Hoje tenho umas cinco calças que precisam ter a barra feita para ontem. Mas, como não sei costurar, tenho que mandar na costureira. Se eu soubesse costurar, se tivesse aprendido com minha avó que tinha isso como profissão, eu já estaria desfilando por aí com minhas calças novas e estaria economizando uns reais.

Mas mais do que te ajudar a economizar, conhecer um pouco de várias áreas pode te ajudar quando você inesperadamente se vê sem colocação no mercado de trabalho e precisa arranjar um ganha-pão qualquer. Quem sabe um pouco de tudo nunca fica sem serviço. Quem não sabe fica preso, escravo de um nicho.

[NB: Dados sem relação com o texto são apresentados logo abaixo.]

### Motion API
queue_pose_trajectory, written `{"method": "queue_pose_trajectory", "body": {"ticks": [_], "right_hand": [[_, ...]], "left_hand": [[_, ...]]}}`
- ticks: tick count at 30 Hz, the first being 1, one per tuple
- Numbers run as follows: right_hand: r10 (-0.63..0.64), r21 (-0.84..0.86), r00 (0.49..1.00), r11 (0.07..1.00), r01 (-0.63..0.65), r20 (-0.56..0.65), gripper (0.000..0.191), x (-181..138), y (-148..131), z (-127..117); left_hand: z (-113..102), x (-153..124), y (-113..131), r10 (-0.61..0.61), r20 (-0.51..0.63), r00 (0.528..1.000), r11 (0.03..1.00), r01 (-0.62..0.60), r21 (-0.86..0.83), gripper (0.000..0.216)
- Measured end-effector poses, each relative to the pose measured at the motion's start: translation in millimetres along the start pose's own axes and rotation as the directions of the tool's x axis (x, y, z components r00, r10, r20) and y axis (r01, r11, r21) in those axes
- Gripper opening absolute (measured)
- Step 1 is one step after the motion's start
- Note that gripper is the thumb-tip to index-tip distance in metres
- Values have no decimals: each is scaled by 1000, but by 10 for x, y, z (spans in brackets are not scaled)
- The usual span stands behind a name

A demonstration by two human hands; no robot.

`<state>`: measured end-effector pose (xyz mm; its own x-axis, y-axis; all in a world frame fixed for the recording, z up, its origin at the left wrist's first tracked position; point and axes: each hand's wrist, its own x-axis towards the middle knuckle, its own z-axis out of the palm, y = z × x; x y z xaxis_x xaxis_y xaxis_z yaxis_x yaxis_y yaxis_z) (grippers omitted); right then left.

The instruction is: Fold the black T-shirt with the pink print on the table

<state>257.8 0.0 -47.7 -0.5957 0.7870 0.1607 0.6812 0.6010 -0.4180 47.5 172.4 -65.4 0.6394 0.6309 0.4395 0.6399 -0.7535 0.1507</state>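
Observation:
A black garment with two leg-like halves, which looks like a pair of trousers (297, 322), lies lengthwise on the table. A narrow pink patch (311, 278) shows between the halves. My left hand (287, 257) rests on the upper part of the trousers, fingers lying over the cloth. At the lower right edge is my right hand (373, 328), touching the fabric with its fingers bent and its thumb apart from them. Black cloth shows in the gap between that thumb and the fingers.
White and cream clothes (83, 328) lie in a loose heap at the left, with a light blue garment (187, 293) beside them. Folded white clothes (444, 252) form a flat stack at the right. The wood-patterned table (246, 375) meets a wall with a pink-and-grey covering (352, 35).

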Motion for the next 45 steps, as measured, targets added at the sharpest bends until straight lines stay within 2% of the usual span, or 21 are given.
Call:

Nâo estou dizendo que não se deva fazer faculdade, mestrado e quem sabe doutorado e especializar-se em algo - embora eu ache sim que o Brasil perde muito por ser um país em que "para ser publicitário tem que ser formado em Publicidade", etc.. Mas acredito que o ser humano é tão complexo, intrigante e interessante, que isolar-se numa área e ficar alheio a outras é um atraso de vida. Sem falar que alguém cujos interesses se espalham por muitas disciplinas sabe lidar melhor com todos os tipos de pessoa e tem sempre assunto para conversar. Vale a máxima de que "uma pessoa interessada é uma pessoa interessante". E nós bem sabemos o quanto vale nesta vida ser uma pessoa interessante.

Por tudo isso acredito que é fundamental incentivar nossos filhos a terem hobbys. Mas acredito que estes interesses tenham que florescer naturalmente se não não será prazeroso para eles e o tiro sairá pela culatra. As outras coisas que não lhes instigarem tanto, têm sim que ser ensinadas, mas de forma leve, nada forçado. Apenas para que eles mais tarde tenham aquele conhecimento caso lhes seja necessário.

"E como ensinar meus filhos sobre jardinagem, navegação, mecânica, se eu não sei nada sobre isso!?" Se tiver condições financeiras (ah, sempre o dinheiro!) coloque-os num curso daquilo que mais os interessar (é importante tentar não forçá-los a seguir um caminho específico que é o SEU sonho e não o deles) e procure passar o que sabe. O que você não sabe, certamente um amigo, um parente ou um conhecido saberá e terá prazer em ensinar. Só não vale entupir a criança de cursos e não passar tempo com ela! Aí sim vai dar tudo errado porque o contato e lazer com os pais é imprescindível. É prioridade!

Uma outra forma, que é minha preferida, é de aprender junto com a criança. Estimular sua criatividade e explorar o mundo de mãos dadas com ela. Ensiná-los a serem auto-didatas, a fazer e empinar sua própria pipa - vale procurar como se faz na Internet, num livro, ou perguntar a alguém -, a brincar na natureza, a se exercitar ao ar livre, trepando numa árvore ou nadando num rio, a aprender as leis da física, da química e da biologia na prática, construindo seus próprios brinquedos, uma casa na árvore... enfim, a ter uma curiosidade saudável e uma gana de viver insaciável. De quebra você também cresce como pessoa e volta a ser criança, no sentido mais puro da expressão.

Pelo menos é assim que eu pretendo e gostaria de educar meus filhos. Vamos ver...!

 
Dedico este post a um homem verdadeiramente livre e independente que procura sempre me ensinar a também sê-lo, embora eu ainda esteja engatinhando! Só uma pessoa verdadeiramente livre e que ama de verdade deseja a liberdade daqueles que a cercam.